Sunday, April 19, 2015

Descripive Scene of Placencia Village

Descriptive Scene of Placencia Village

(I have decide to try my hand at writing a novel while here. This is my attempt at exercising one piece of this art by doing a detailed description of a setting as one might be asked to do in a creative writing class. If this seems like a laborious description, it's for the purpose of cultivating my ability to turn what I see into written language. I make no apologies for this effort. In otherwords, if you don't like this...take a flying leap off a short pier!) In any event, I trust it will give you a flavor as to what this small village looks like to a novice writer intent on spending a year here.

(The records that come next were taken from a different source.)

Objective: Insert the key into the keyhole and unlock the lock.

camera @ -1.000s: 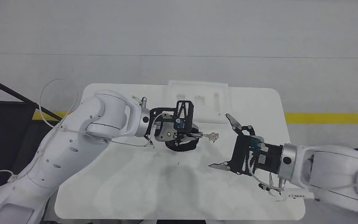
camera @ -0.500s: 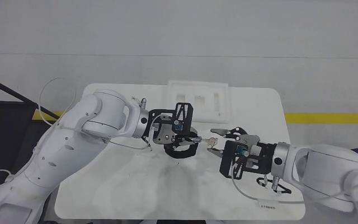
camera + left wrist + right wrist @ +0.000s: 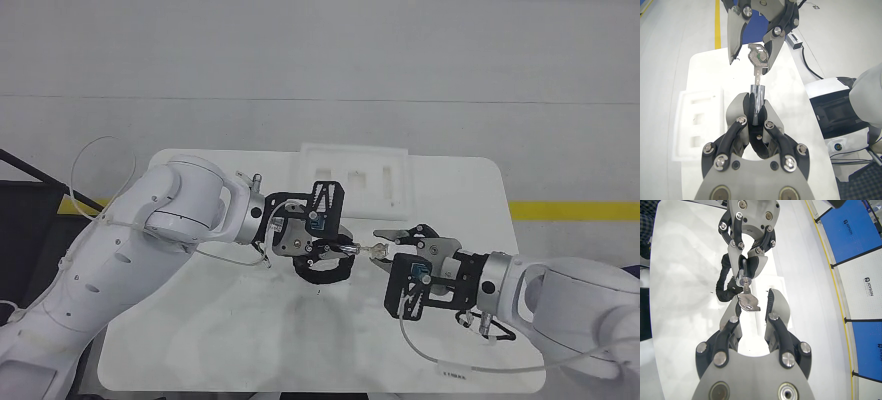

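The white table (image 3: 250, 330) carries a white foam tray (image 3: 355, 180) at its far edge. The work goes on above the table's middle, where the two arms meet tip to tip.

The left gripper (image 3: 755, 103) is clamped on the lock (image 3: 757, 94), a chrome cylinder held out toward the other arm. A black cable (image 3: 723, 285) loops away from the lock beside that gripper. The right gripper (image 3: 755, 297) faces the lock with its jaws parted around the head of the key (image 3: 758, 56). One pad lies against the head and the other stands clear of it, so nothing is pinched.

The key's blade sits in the keyhole (image 3: 745, 281) at the cylinder's face (part of the blade shows between head and cylinder, so I cannot tell whether it is fully home). By my reading the insertion is done or close to it, and the key is carried by the lock alone.

What is left is the unlocking. The right gripper should close on the head, push the key home if there is slack, and turn it while the left gripper braces the cylinder against rotating. Nothing shows that the lock has opened.
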Controlling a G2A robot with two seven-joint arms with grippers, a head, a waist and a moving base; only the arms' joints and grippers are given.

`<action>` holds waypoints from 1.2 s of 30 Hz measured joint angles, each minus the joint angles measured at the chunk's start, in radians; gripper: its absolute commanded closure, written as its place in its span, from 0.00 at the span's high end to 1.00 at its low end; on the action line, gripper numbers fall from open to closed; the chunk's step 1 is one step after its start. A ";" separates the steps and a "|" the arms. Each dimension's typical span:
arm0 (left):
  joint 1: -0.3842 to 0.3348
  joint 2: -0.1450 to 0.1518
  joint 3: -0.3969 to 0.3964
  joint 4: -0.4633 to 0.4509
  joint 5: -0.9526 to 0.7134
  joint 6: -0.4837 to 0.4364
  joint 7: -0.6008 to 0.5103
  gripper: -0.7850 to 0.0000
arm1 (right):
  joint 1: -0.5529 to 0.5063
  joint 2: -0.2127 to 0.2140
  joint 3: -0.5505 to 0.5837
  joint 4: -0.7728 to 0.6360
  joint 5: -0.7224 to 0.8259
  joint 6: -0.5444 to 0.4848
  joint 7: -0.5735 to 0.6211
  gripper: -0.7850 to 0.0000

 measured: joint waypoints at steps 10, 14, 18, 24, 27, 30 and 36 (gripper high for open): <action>-0.005 0.001 0.006 0.012 -0.011 -0.002 -0.004 0.00 | 0.024 0.001 -0.024 0.000 -0.023 -0.024 -0.012 0.16; -0.007 0.001 0.009 0.012 -0.013 -0.001 -0.007 0.00 | 0.027 0.002 -0.026 0.000 -0.019 -0.027 -0.012 0.03; -0.009 0.001 0.013 0.013 -0.015 0.000 -0.008 0.00 | 0.026 0.004 -0.027 0.000 -0.004 -0.029 -0.013 0.00; -0.013 0.000 0.020 0.012 -0.012 0.006 -0.011 0.00 | 0.004 0.006 -0.020 0.000 0.098 0.021 0.005 0.00; -0.015 0.000 0.021 0.012 -0.008 0.008 -0.010 0.00 | -0.002 0.009 -0.014 0.000 0.174 0.041 0.031 0.00; -0.015 0.000 0.021 0.012 -0.002 0.010 -0.009 0.00 | -0.009 0.011 -0.009 0.000 0.252 0.074 0.062 0.00; -0.016 0.000 0.022 0.009 0.011 0.014 -0.009 0.00 | -0.036 0.014 0.006 0.000 0.410 0.193 0.105 0.00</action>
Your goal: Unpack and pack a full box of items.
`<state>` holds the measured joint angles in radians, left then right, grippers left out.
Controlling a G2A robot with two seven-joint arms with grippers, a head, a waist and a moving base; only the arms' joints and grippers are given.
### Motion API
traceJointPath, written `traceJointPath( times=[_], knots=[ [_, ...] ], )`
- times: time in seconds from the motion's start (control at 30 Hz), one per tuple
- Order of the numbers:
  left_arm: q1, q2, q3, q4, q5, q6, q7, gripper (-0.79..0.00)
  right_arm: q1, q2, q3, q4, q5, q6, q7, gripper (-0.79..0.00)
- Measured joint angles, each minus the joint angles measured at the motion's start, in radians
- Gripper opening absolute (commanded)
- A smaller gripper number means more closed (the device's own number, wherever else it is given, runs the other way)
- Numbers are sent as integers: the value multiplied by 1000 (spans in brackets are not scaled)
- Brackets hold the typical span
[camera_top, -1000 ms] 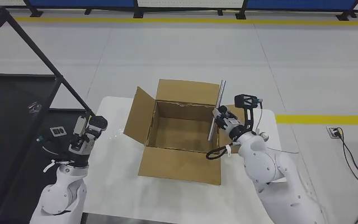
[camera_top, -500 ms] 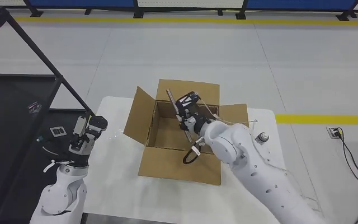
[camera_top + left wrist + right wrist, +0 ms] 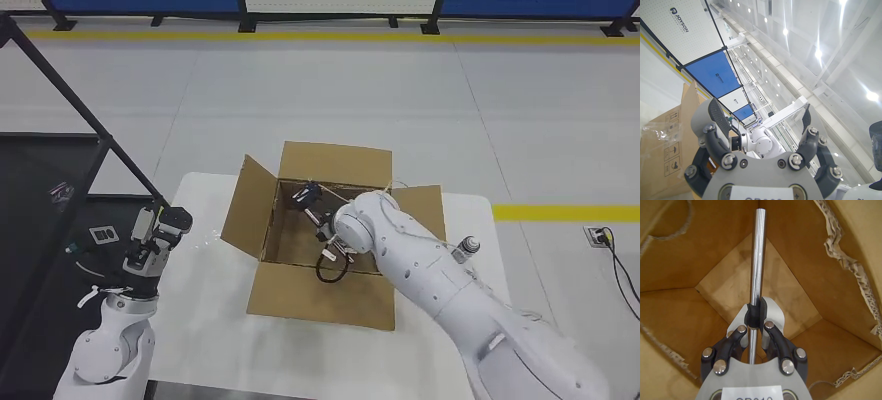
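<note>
right gripper point(image 3: 755, 312) clenched on metal rod point(image 3: 759, 253), both down inside cardboard box point(image 3: 810, 262), rod tip toward corner; left gripper point(image 3: 762, 115) spread, empty, off to box's side; risk: rod end jams against wall or snags torn edge if lowered at this tilt

Printed in black on the cardboard box's point(image 3: 657, 132) outer wall: a column of handling pictograms point(image 3: 670, 150), among them paired upward arrows and an umbrella, the others too faint to make out. Marked with a logo and a wordmark each: the white perforated wall panel point(image 3: 677, 24), the blue panel point(image 3: 713, 73) beside it, and smaller panels farther along. Stuck on the left gripper's point(image 3: 762, 109) wrist plate: a white label point(image 3: 761, 193), its dark characters cut off. Likewise on the right gripper's point(image 3: 755, 308) plate: a second white label point(image 3: 752, 393), showing only the tops of characters, unreadable.
</note>
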<state>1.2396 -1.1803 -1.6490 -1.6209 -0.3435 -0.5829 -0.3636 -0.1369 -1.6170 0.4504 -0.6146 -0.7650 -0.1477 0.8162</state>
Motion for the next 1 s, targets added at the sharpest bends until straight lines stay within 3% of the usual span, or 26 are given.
traceJointPath(
  times=[0.23, 0.43, 0.53, 0.63, 0.73, 0.8, 1.0],
  knots=[
    [0, 0, 0, 0, 0, 0, 0, 0, 13, -98, -52, 190, -16, 24, -4, -785],
    [0, 0, 0, 0, 0, 0, 0, 0, 30, -146, -54, 301, -10, 3, 5, -785],
    [0, 0, 0, 0, 0, 0, 0, 0, 35, -162, -51, 338, -4, -22, 13, -699],
    [0, 0, 0, 0, 0, 0, 0, 0, 36, -174, -46, 367, 5, -43, 19, -699],
    [0, 0, 0, 0, 0, 0, 0, 0, 36, -184, -42, 390, 6, -49, 13, -585],
    [0, 0, 0, 0, 0, 0, 0, 0, 35, -189, -41, 399, 4, -53, 11, -603],
    [0, 0, 0, 0, 0, 0, 0, 0, 38, -200, -34, 419, 0, -64, 6, -560]
  ],
)
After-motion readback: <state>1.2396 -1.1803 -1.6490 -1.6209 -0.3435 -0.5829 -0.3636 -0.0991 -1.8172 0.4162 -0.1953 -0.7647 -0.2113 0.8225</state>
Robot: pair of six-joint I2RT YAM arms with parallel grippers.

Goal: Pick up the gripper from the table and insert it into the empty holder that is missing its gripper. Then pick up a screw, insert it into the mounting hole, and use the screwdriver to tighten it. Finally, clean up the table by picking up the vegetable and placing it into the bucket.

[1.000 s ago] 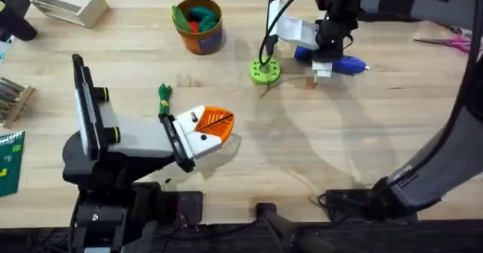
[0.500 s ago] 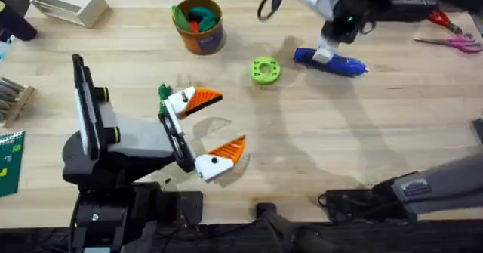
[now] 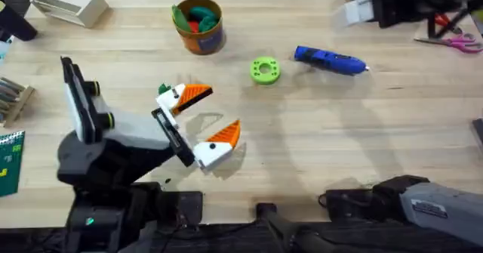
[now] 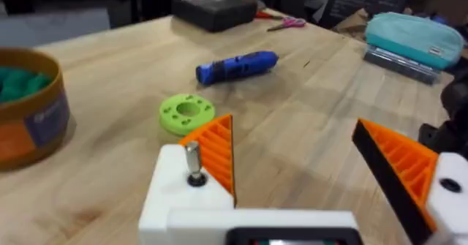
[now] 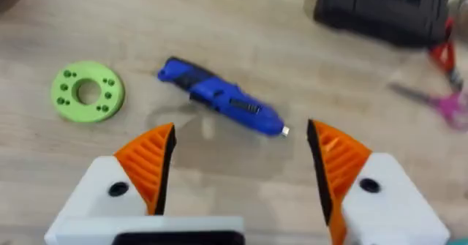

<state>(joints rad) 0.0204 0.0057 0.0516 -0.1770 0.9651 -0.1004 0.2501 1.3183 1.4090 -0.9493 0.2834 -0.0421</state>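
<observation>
The left end effector sits at the lower left of the overhead view, low over the desk, its white fingers with orange ribbed pads spread wide apart and holding nothing. A slim dark-green vegetable lies just beside its upper finger. The right end effector is up at the top right of the overhead view, its orange-padded fingers likewise spread apart and empty; its wrist view looks down on the blue screwdriver, which lies flat on the desk in the upper right. A bright green ring-shaped disc rests near the screwdriver's blunt end, apart from it. The orange bucket stands at upper centre, with green and red pieces inside.
</observation>
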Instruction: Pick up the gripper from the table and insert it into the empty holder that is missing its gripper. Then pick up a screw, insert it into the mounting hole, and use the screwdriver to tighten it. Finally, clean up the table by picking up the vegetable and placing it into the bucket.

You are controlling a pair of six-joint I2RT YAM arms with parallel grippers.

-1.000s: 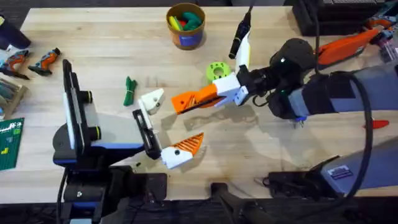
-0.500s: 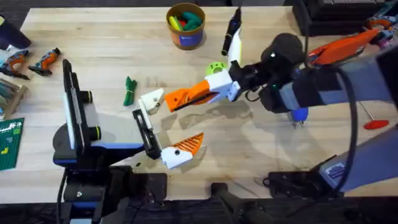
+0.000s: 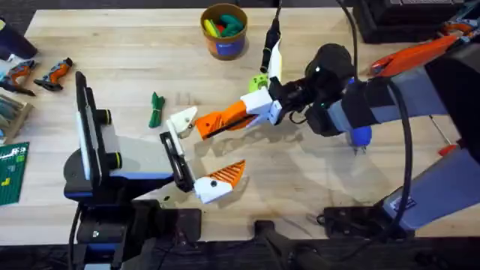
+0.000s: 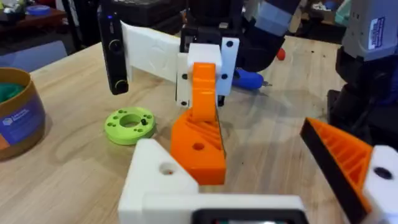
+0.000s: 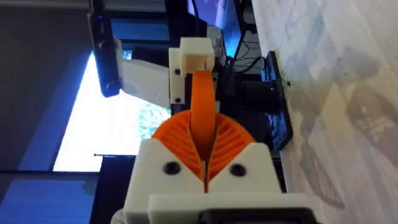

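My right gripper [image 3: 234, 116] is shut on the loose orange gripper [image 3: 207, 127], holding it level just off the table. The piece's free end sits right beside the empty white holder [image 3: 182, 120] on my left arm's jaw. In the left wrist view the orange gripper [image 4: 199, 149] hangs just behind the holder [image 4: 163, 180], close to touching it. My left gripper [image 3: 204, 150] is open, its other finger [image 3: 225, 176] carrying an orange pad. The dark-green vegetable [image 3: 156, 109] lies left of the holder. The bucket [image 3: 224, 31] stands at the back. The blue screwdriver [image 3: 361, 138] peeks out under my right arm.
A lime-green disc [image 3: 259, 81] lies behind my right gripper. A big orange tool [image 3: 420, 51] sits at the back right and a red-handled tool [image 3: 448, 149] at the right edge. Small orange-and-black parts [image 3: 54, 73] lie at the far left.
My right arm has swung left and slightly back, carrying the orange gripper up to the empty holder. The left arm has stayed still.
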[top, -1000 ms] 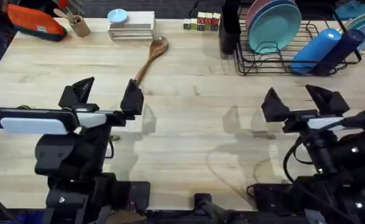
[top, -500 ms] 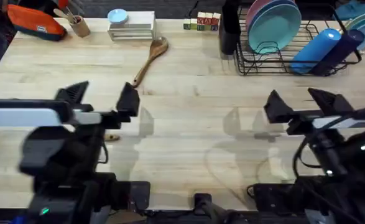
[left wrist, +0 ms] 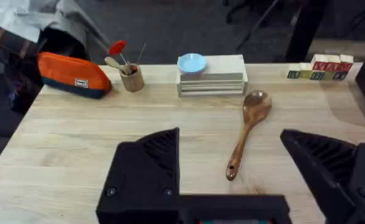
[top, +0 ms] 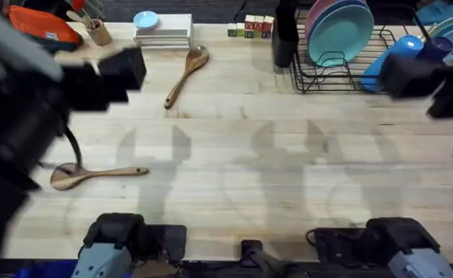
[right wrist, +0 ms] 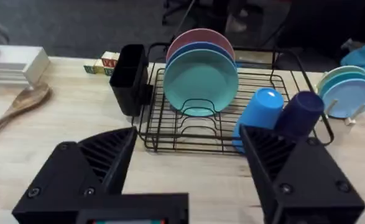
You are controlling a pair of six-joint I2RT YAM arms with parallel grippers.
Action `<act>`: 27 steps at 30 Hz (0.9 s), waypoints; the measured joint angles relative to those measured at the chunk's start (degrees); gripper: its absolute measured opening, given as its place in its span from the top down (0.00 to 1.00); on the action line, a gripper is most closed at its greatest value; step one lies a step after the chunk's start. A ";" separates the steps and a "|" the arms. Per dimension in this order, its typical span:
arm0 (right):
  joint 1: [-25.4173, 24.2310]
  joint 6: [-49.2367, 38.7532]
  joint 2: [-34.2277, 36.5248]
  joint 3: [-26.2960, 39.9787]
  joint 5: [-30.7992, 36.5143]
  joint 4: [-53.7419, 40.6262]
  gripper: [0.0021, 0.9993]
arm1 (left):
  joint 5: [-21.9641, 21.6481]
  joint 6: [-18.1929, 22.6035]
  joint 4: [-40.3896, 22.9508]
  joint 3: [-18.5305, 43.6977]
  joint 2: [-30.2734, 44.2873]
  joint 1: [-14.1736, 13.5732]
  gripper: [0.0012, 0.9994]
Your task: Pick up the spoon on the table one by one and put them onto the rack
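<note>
One wooden spoon (top: 184, 75) lies at the back of the table (top: 249, 177), bowl toward the far edge; it also shows in the left wrist view (left wrist: 247, 129) and the right wrist view (right wrist: 17, 109). A second wooden spoon (top: 95, 175) lies flat near the front left. The black wire rack (top: 326, 77) stands at the back right with a tall black utensil cup (top: 285, 35) at its left end. My left gripper (left wrist: 229, 140) is open, raised above the left side (top: 106, 77). My right gripper (right wrist: 188, 134) is open, raised in front of the rack (right wrist: 170, 142).
Pink, blue and teal plates (right wrist: 201, 78) and two blue cups (right wrist: 281, 112) sit in the rack. Along the back edge are an orange pouch (left wrist: 70, 74), a small brown cup (left wrist: 131, 78), a white box with a blue bowl (left wrist: 210, 74) and letter blocks (top: 249, 28).
Both arms have lifted up and back from low over the table. The left arm's move has uncovered the spoon at the front left. The spoons have not moved.
</note>
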 joint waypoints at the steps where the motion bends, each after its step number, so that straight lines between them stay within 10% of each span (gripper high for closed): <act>1: 0.00 -0.03 2.28 2.33 -0.01 -0.67 0.00 | 0.00 0.00 -1.29 2.63 2.33 0.00 0.01; 2: 0.00 -0.06 10.05 10.58 -0.01 -4.66 0.00 | -0.02 0.05 -6.37 12.17 10.50 0.00 0.01; 13: 0.00 -0.08 29.60 34.45 -0.01 -20.95 0.00 | -0.04 2.62 -25.66 39.09 32.38 0.00 0.01; 27: 0.00 -1.17 33.09 36.76 -0.01 -19.87 0.00 | -0.44 2.99 -31.81 42.76 38.99 0.00 0.01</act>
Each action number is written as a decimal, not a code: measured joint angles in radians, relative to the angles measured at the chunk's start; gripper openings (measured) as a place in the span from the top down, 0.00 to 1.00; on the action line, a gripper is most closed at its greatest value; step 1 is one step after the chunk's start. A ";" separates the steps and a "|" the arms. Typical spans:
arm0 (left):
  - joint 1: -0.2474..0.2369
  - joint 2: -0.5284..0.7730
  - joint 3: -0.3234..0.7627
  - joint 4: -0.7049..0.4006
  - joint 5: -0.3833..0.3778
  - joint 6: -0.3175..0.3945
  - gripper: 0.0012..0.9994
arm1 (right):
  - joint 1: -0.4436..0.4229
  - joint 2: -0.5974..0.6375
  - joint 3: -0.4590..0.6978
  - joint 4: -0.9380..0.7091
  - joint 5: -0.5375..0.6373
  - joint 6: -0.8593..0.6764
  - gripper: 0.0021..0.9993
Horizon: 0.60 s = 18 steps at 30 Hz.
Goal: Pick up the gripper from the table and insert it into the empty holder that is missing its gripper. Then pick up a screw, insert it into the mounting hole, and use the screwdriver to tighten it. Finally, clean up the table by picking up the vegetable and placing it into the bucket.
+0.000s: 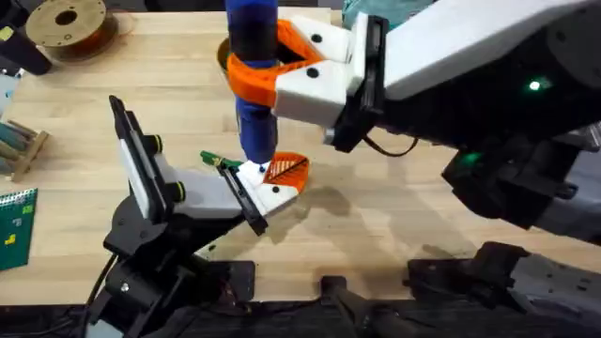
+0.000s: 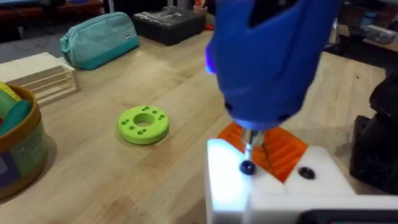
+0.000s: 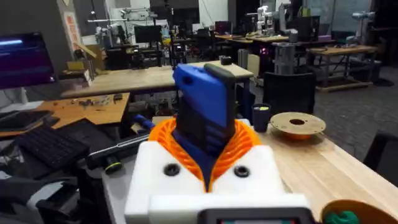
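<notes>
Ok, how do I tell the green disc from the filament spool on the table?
The green disc is lime; the filament spool is tan. The disc has a ring of small holes; the spool shows amber filament under its top flange. Both are round and lie flat, with a centre hole.

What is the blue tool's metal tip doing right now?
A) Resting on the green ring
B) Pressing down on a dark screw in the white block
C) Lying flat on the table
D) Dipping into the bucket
B: in the left wrist view the screwdriver stands upright with its bit on a dark screw in the white holder, held by the right gripper; the green ring lies apart.
</notes>
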 joint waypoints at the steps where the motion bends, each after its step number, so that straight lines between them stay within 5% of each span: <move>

Placencia Village has a concrete pier at the very end of the southward tip of the pennisula before it bends westward toward the harbour and the Belizean shoreline of its mainland.. From the air, it looks like a backward “L.”

As one comes down Main St, the pier sits about 100 feet or so from the end of Main St. As you approach this centerpiece of downtown Placencia, you walk past many small gift shops, a coffee house called Above Grounds on the left, that is literally a Belizean styled house on stilts. Many such buildings are along this main avenue of narrow streets and speed bumps, such speedbumps are unbiqitous in Belize, designed to keep speeders from running over the many people that walk the roads.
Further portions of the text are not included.